Copy out the listing below, keeping every character as is.

■ ■ ■

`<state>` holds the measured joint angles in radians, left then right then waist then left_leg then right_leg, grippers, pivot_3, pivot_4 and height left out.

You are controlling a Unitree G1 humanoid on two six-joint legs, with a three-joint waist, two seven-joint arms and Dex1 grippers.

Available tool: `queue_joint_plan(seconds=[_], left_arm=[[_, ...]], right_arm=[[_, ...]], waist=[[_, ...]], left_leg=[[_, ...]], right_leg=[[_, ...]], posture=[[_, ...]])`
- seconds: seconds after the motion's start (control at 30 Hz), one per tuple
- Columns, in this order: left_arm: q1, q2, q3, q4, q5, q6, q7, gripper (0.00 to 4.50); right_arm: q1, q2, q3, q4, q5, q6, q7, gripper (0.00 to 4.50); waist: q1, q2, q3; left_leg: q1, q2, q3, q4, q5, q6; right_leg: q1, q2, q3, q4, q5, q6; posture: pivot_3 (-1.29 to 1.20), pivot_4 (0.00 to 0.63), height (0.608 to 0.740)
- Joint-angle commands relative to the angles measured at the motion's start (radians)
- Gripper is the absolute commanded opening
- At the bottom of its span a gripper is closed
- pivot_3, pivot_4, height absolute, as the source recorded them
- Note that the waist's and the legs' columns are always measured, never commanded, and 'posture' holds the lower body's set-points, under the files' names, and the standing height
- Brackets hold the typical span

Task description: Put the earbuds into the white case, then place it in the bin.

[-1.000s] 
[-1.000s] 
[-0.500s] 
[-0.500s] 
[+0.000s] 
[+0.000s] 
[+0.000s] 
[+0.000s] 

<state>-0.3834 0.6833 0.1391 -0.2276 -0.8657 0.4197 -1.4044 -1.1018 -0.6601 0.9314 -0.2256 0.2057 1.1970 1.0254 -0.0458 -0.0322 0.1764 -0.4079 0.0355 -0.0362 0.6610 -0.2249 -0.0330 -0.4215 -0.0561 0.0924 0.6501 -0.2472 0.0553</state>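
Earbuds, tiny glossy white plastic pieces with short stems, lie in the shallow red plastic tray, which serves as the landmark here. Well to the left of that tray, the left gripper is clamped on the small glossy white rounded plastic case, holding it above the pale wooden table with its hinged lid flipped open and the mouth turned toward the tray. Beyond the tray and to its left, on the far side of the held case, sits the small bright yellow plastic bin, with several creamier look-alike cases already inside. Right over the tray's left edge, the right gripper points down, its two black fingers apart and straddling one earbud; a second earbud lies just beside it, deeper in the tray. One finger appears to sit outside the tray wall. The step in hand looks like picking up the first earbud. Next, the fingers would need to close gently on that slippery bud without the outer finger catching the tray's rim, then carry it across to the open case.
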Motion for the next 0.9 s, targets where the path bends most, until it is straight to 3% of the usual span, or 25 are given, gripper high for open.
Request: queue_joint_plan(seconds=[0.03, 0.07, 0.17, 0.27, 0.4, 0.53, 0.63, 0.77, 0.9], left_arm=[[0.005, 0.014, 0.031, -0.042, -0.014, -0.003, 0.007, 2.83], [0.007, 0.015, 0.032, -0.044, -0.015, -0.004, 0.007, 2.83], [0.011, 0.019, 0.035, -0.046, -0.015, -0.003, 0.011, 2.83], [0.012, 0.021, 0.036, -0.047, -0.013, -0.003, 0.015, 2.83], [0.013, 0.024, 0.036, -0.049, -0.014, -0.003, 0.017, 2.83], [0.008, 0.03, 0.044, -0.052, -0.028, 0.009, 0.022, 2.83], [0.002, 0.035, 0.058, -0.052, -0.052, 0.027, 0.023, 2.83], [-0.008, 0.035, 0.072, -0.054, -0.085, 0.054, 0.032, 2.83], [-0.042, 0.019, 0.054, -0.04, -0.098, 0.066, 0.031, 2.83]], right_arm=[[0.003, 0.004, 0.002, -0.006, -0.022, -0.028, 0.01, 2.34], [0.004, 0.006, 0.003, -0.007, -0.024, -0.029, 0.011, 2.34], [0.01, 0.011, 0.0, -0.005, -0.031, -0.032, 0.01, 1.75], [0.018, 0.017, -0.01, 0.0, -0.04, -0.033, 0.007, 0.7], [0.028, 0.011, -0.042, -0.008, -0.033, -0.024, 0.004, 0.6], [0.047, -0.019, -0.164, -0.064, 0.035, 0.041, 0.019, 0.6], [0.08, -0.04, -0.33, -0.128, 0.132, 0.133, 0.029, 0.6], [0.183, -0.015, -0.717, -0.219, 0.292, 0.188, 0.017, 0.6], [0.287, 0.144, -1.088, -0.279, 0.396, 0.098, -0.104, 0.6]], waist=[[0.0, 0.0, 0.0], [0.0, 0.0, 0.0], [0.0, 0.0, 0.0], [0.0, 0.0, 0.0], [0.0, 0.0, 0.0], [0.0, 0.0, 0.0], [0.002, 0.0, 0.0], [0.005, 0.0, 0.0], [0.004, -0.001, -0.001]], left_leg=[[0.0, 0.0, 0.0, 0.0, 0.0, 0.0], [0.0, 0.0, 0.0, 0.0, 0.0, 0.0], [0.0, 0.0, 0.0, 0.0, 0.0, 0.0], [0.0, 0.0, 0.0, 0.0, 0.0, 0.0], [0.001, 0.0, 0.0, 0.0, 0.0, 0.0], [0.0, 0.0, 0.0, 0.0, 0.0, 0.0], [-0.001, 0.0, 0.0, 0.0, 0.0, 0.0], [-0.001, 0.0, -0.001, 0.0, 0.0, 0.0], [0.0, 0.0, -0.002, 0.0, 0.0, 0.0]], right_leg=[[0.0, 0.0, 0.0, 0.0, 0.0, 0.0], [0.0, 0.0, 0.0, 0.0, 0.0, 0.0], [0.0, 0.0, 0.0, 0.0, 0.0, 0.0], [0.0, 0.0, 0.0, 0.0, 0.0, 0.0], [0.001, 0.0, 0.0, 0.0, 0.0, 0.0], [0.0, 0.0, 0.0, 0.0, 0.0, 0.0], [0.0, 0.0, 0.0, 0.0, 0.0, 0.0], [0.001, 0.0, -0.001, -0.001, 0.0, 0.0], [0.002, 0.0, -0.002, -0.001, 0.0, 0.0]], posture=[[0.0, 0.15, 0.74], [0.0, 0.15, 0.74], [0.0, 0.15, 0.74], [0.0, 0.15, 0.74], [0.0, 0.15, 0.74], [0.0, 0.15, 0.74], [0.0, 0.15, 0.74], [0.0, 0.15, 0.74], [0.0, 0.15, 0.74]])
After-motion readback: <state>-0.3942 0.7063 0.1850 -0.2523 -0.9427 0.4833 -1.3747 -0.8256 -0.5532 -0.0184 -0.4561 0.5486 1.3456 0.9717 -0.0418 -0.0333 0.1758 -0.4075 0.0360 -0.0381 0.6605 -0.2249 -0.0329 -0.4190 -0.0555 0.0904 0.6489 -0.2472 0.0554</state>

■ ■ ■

**RESPONSE TO THIS EXERCISE:**
`<state>` holds the measured joint angles in radians, left then right then waist then left_leg then right_leg, grippers, pivot_3, pivot_4 and height left out.

You are controlling a Unitree G1 humanoid on two six-joint legs, with a three-joint waist, two seven-joint arms and Dex1 grippers.

Available tool: `queue_joint_plan(seconds=[_], left_arm=[[_, ...]], right_arm=[[_, ...]], waist=[[_, ...]], left_leg=[[_, ...]], right_leg=[[_, ...]], posture=[[_, ...]])`
- seconds: seconds after the motion's start (control at 30 Hz), one per tuple
- Columns, in this order: left_arm: q1, q2, q3, q4, q5, q6, q7, gripper (0.00 to 4.50); right_arm: q1, q2, q3, q4, q5, q6, q7, gripper (0.00 to 4.50); waist: q1, q2, q3; left_leg: q1, q2, q3, q4, q5, q6; right_leg: q1, q2, q3, q4, q5, q6; posture: pivot_3 (-1.29 to 1.20), pivot_4 (0.00 to 0.63), height (0.608 to 0.740)
- Joint-angle commands relative to the angles measured at the motion's start (radians)
- Gripper is the absolute commanded opening
- At the bottom of its span a gripper is closed
- pivot_3, pivot_4, height absolute, as the source recorded them
- Note that the waist's and the legs' columns are always measured, never commanded, and 'posture' holds the lower body's set-points, under the files' names, and the standing height
- Brackets hold the typical span

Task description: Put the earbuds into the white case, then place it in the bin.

[-1.000s] 
[-1.000s] 
[-0.500s] 
[-0.500s] 
[+0.000s] 
[+0.000s] 
[+0.000s] 
[+0.000s] 

<state>-0.3834 0.6833 0.1391 -0.2276 -0.8657 0.4197 -1.4044 -1.1018 -0.6601 0.9314 -0.2256 0.2057 1.1970 1.0254 -0.0458 -0.0322 0.1764 -0.4079 0.0355 -0.0362 0.6610 -0.2249 -0.0330 -0.4215 -0.0561 0.0924 0.6501 -0.2472 0.0553</state>
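Earbuds, tiny glossy white plastic pieces with short stems, lie in the shallow red plastic tray, which serves as the landmark here. Well to the left of that tray, the left gripper is clamped on the small glossy white rounded plastic case, holding it above the pale wooden table with its hinged lid flipped open and the mouth turned toward the tray. Beyond the tray and to its left, on the far side of the held case, sits the small bright yellow plastic bin, with several creamier look-alike cases already inside. Right over the tray's left edge, the right gripper points down, its two black fingers apart and straddling one earbud; a second earbud lies just beside it, deeper in the tray. One finger appears to sit outside the tray wall. The step in hand looks like picking up the first earbud. Next, the fingers would need to close gently on that slippery bud without the outer finger catching the tray's rim, then carry it across to the open case.
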Motion for the next 0.9 s, targets where the path bends most, until it is straight to 3% of the usual span, or 25 are given, gripper high for open.
Request: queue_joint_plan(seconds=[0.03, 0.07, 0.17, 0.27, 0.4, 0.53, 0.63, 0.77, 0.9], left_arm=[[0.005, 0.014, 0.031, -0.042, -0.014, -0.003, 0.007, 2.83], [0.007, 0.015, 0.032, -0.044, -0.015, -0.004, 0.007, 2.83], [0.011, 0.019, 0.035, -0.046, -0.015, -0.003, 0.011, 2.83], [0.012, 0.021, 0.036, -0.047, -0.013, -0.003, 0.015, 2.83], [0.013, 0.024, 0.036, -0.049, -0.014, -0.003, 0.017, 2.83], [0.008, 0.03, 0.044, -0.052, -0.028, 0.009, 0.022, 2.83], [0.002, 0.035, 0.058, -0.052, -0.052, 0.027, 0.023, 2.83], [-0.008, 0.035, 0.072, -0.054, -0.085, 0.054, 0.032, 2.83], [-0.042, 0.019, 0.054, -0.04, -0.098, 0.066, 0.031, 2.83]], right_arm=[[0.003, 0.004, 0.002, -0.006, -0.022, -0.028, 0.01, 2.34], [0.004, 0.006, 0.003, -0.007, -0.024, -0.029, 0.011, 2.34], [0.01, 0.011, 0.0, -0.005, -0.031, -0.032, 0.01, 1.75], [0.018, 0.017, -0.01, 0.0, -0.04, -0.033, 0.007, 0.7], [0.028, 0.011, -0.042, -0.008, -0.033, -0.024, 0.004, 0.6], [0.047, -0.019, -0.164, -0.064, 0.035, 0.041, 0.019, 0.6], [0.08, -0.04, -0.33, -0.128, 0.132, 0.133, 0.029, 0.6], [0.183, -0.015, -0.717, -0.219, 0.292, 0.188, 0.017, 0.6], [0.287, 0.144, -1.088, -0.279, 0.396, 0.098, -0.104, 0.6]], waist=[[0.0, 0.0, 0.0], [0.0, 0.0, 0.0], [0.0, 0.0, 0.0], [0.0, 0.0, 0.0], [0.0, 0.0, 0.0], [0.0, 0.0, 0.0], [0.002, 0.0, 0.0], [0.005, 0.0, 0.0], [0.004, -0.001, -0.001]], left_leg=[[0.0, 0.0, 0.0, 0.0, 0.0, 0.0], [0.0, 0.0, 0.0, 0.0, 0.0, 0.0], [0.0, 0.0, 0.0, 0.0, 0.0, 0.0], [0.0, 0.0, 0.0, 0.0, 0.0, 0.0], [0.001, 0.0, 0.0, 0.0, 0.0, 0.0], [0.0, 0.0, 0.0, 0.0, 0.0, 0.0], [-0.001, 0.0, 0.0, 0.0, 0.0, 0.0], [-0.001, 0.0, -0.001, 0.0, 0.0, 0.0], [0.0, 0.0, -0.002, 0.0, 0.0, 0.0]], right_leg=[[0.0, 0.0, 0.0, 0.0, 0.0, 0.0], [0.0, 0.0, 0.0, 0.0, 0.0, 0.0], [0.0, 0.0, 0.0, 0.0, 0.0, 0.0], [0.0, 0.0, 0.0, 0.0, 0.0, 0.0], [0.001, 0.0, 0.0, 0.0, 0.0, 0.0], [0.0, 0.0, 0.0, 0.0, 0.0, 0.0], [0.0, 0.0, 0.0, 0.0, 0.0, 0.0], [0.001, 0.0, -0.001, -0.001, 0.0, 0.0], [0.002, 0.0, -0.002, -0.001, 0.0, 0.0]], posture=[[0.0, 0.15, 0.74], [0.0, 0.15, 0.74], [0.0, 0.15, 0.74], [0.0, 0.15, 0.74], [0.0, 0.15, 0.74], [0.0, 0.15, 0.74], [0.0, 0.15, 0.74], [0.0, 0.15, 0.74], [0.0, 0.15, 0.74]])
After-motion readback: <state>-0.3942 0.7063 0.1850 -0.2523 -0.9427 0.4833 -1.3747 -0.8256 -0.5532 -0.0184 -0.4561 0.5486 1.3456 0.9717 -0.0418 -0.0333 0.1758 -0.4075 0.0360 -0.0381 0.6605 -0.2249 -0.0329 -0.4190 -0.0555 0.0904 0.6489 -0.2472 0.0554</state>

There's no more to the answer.